The answer is simple. It comes from where I spent most of my career.
For almost three decades, I have lived in the world of data infrastructure. Storage systems, distributed architectures, file systems, object platforms, memory hierarchies, and large-scale data movement, such as backup and recovery. When you spend that long watching how information moves through systems, you eventually begin to see technology through a very particular lens.
To me, technology has always looked a lot like plumbing, which is why plumbing analogies show up so often in my writing.
Technology Is Plumbing
That may sound overly simple, but it is one of the most practical ways to understand technology architecture. I call it the blue-collar way of explaining complex systems. Plumbing is not glamorous, just like backup is not glamorous. Neither one makes headlines, but both determine whether the building actually works. If the pipes are poorly designed, the entire structure struggles. If backup fails when you need to recover, the entire organization struggles. When the pipes are designed well, everything above them functions smoothly. In both cases we are talking about data movement. When that movement is predictable and consistent, nobody knows your name. But the moment it stops, or becomes fragile, suddenly everyone not only knows your name, they know your middle name, your last name, and quite possibly your mother’s maiden name.
The Amdahl Perspective
Early in my career, in the late 1980s and early 1990s, I was running a fairly large Novell environment and purchased a few NetFrame systems for our data center. That decision unexpectedly led to several opportunities to speak directly with Carl Amdahl. Those conversations left an impression on me that has never really faded. Carl carried a remarkable intellectual lineage from his father, Gene Amdahl, who was one of the architects of modern computing and the originator of Amdahl’s Law, a principle that explains how the overall performance of a system is constrained by its slowest component.
What struck me during those conversations was not simply the mathematics behind Amdahl’s Law. It was the way Carl thought about systems. He looked at them the way an engineer studies a pipeline. Where is the restriction, where is pressure building, and where is the flow breaking down. Once you begin to think about computing that way, it becomes very difficult to see it any other way.
Amdahl’s Law can certainly be expressed with equations, but it can also be explained with plumbing. If one section of pipe is narrow, it does not matter how wide the rest of the system is. The flow will always be constrained by that narrow point. Computing systems behave exactly the same way.

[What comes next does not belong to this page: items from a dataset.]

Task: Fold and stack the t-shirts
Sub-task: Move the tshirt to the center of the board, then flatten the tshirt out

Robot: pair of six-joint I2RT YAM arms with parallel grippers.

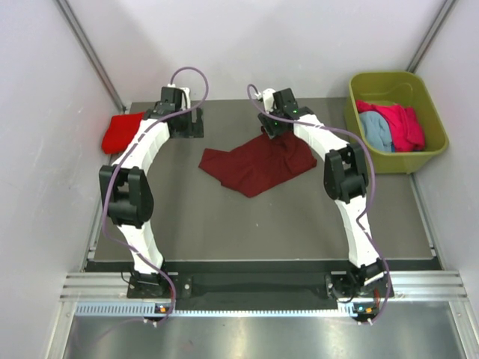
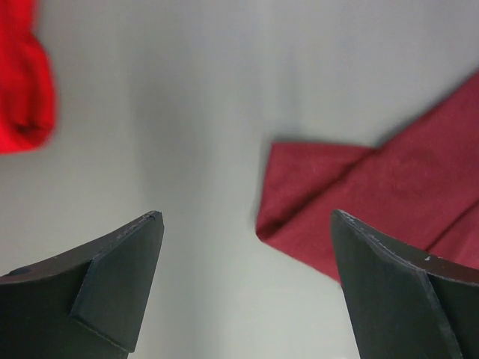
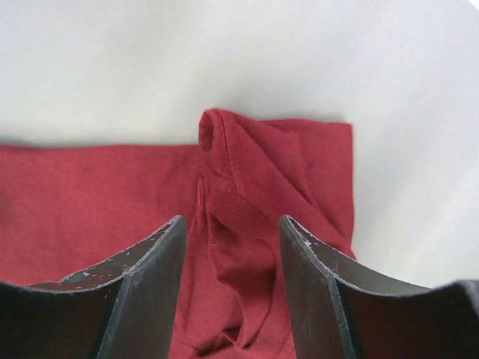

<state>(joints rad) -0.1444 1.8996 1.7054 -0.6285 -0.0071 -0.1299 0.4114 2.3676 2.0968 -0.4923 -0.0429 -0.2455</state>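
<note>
Maroon t-shirt (image 1: 254, 168) lies crumpled and partly spread near the middle of the dark table (image 1: 247, 224), one corner reaching toward the far right. The right gripper (image 1: 271, 131) is down on that far corner. In its wrist view the right gripper (image 3: 232, 224) has its two fingers closed in on a raised, stitched ridge of the maroon t-shirt (image 3: 75, 202), and the cloth fills the gap from one pad to the other. Whether the ridge is lifted off the table is hard to tell from this close.

The left gripper (image 1: 185, 127) hangs over the far left part of the table with its jaws spread wide and nothing between them. Its wrist view shows the left gripper (image 2: 247, 217) above bare table, with a folded edge of the maroon t-shirt (image 2: 374, 202) just to one side.

A bright red t-shirt (image 1: 121, 133) sits bunched at the far left edge of the table, well apart from the maroon one, and shows at the corner of the left wrist view (image 2: 22, 75).

An olive-green tub (image 1: 389, 161) stands at the far right, holding a pink t-shirt (image 1: 400, 123) beside a light blue t-shirt (image 1: 374, 129).
</note>
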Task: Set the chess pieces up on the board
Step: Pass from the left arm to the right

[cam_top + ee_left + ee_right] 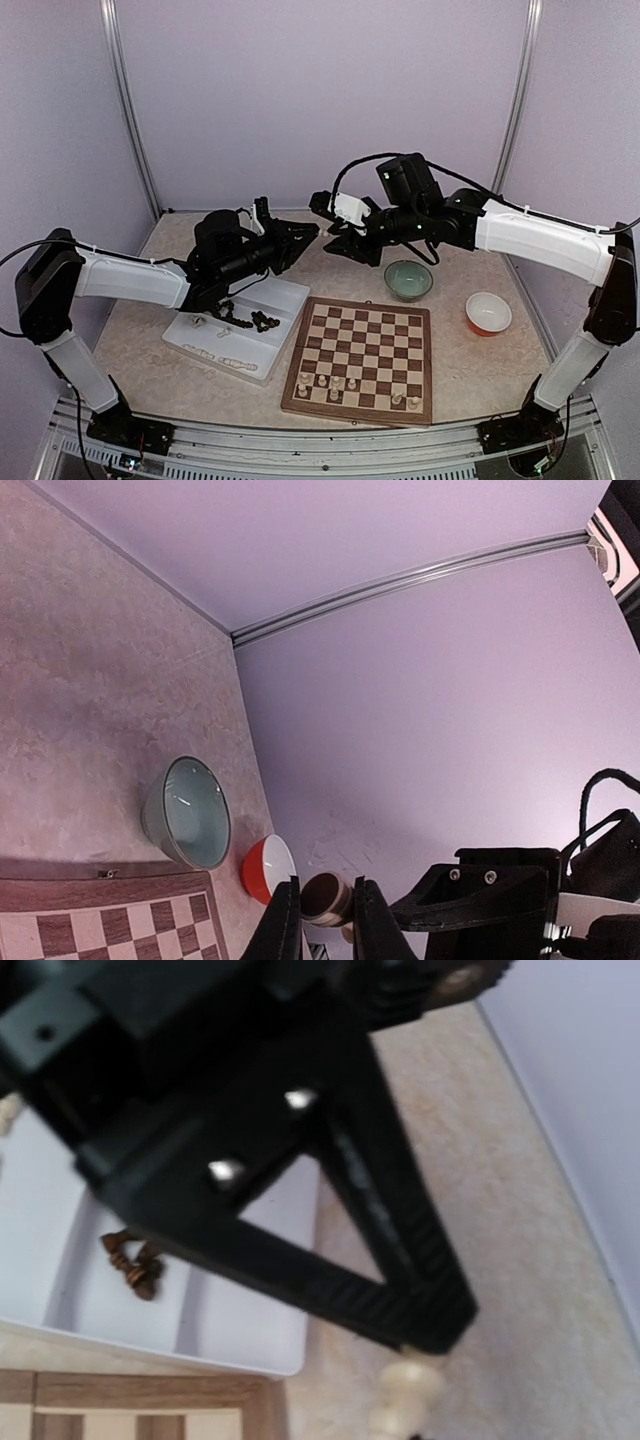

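The beige marbled worktop [480, 370] lies under both pincers, which meet tip to tip in the air above its far half. The flat square wooden chessboard [360, 335], checked tan and dark brown with a brown rim, lies on the worktop below the pincers and nearer the arm bases than they are. The white rectangular divided plastic tray [285, 300] lies below the left pincer, just beside the chessboard's left edge. The round grey-green bowl [408, 280] stands below the right pincer's wrist, just past the chessboard's far edge. The round red bowl with a white inside [488, 313] sits farther out on that pincer's right, well apart from it.

The left pincer [326, 925] is clenched on a small cream-white carved chess piece [405, 1392]. In the left wrist view its fingers [285, 925] press on either side of the piece, and in the right wrist view the piece juts from the pincer's tip. The right pincer [328, 226] is just at the left pincer's tip. Whether it is released or gripping I cannot tell.

Several cream-white pieces [335, 383] stand on the chessboard's two nearest rows, well below both pincers. A cluster of dark brown-black pieces [250, 320] lies in a tray compartment below the left pincer's wrist, and a few pale ones [235, 363] lie in the tray's nearer compartment.
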Motion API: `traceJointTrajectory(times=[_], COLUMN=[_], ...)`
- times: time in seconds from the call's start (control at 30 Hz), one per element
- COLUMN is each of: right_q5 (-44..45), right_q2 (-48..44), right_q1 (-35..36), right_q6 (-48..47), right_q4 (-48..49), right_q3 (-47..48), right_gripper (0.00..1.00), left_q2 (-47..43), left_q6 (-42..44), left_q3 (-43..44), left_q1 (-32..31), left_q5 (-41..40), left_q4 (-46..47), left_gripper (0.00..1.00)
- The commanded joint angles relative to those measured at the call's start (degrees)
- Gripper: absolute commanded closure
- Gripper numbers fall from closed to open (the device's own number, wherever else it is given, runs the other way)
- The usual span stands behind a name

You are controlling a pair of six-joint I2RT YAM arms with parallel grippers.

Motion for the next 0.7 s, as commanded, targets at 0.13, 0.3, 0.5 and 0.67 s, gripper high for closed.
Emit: traceJointTrajectory(times=[0.13,0.3,0.5,0.67], right_q5=[3.33,3.87,4.51,5.13], right_q2=[1.47,1.76,2.17,2.46], right_q1=[0.14,0.14,0.15,0.14], right_q6=[0.89,0.99,1.16,1.92], right_q4=[3.47,4.33,5.24,5.9], right_q3=[1.43,1.66,1.67,2.29], right_gripper=[0.67,0.73,0.76,0.75], left_q2=[-0.3,-0.21,0.2,1.04], left_q6=[-2.36,-2.54,-2.98,-3.37], left_q3=[0.07,-0.34,-0.19,0.26], left_q1=[0.14,-0.04,-0.17,-0.48], left_q5=[2.69,2.82,3.16,3.61], left_q4=[4.5,4.72,5.26,5.26], left_gripper=[0.9,0.9,0.9,0.9])
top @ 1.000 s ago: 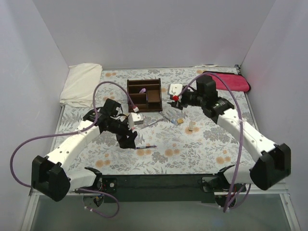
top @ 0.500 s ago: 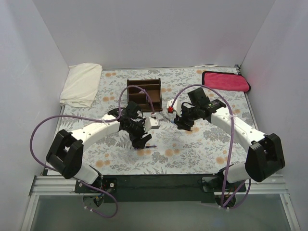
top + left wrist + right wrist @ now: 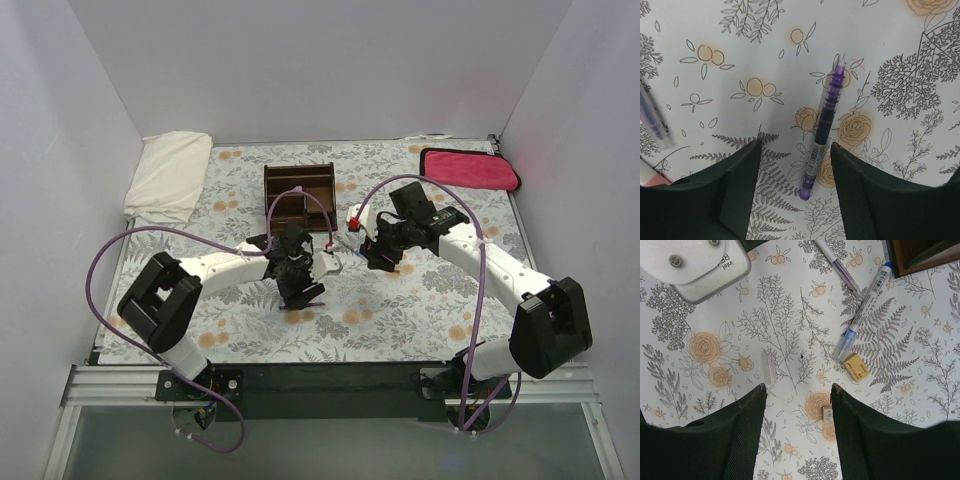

And not surprisingly, so do AI systems.
What Backup Teaches You About Systems
That perspective was reinforced even more during the years I spent working in data protection. Someone once told me they didn’t want to be the backup admin because, “backup is not sexy.” Well, backup and recovery may not be sexy or sound glamorous, but they teach you a great deal about how systems really behave. When you are responsible for protecting enterprise environments, the challenge is not simply storing data safely. The challenge is moving enormous volumes of data through the system fast enough to meet backup windows and recovery objectives.
Customers were constantly asking the same questions, such as, how do we make backup faster, or how do we reduce the time required to move data from production systems into protected storage? The answer almost always came down to the same set of principles. Eliminate bottlenecks, widen the pipes (increase bandwidth), or reduce friction in the data path. Friction is key. When we wanted to measure raw data movement speed, we would create a backup storage unit that pointed to /dev/null – the infinitely fast repository. We did this to remove all friction and understand the true baseline.
Whether the constraint was network bandwidth, disk throughput, metadata coordination, or CPU cycles handling deduplication, the lesson was always the same. The system moves at the speed of its narrowest point. After working on those problems long enough, you stop thinking about systems as collections of features. You start thinking about them as flows – how data moves, where it stalls, and where it accelerates.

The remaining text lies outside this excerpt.